安乐王妃站在佛殿当中,她像是说着一件与自己全然无关的事情:“以人身修行,继承强大的妖族天赋,当年古籍里记载的西域大君,能够想象到的‘西域长生法’,便是如此。那位大君始终没有成功,因为他每一世转世轮回,都不能完全的摆脱先前的那具妖身,离真正的长生,便永远的差了最后一步。”
黄素温柔笑道:“殿下若是天阙成功了,那么每个人,都能够得到全新的生命,齐梁的皇族将永生不死,这是何等波澜壮阔的时代?”
大殿当中,一片死寂。
易潇吐出了两个字:“荒唐。”
但即便再是荒唐,这也是一个无比天才的想法。
“这句话是国师大人对我说的。”黄素王妃微笑说道:“我猜殿下心里,现在肯定不愿意承认这样疯狂的想法但国师大人,就是这么一个内心无比疯狂的人啊!”
“我认同他,所以我追随着他的步伐,天阙的血液可以被替换,但天阙的骨子是属于国师大人的,即便他不在了依然在精神上领导着我们。
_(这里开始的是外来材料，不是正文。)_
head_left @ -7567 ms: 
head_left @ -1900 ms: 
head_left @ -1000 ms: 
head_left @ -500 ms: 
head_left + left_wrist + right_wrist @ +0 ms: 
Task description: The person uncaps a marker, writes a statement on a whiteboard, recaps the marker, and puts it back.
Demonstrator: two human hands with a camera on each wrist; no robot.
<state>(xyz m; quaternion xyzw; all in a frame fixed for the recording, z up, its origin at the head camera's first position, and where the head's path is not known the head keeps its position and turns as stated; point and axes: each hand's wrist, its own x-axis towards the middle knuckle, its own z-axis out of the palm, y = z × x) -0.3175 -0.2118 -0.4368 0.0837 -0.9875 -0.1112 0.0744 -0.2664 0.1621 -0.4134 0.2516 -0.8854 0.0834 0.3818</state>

”安乐王妃拎了拎自己的衣领,轻声说道:“殿下,‘鳞鱼’出现了很重大的缺陷,即便您不杀它,它在不久之后也会被我们杀死。”
易潇站在殿中,他看着眼前的女人,说到了天阙这般丧心病狂的行事,面上仍然保持着一派镇定的漠然,唇角甚至微微翘起。
“‘鳞鱼’的体魄已经接近小金刚体魄,除了意识朦胧浑沌之外,便没有其他的缺陷玄武巷的囚牢已经不够牢固,它破开牢笼离开之后,天阙第一时间行动起来,要把‘鳞鱼’捕捉回来。”
“可是谁也没有想到它自己找到了‘胭脂’,我们赶到的时候,那一切,已经发生了。”
黄素看着易潇,轻声说道:“它做了那种事情,之后各项的机能都开始衰弱。”
“靠着这种方法培养出来的‘东西’,没有办法传承下去,他们的数量是永恒不变的。”黄素看着易潇,道:“这是不是证明了,如果真的有长生那么就注定要付出代价,死或者生,在这个世界上,是永恒的。”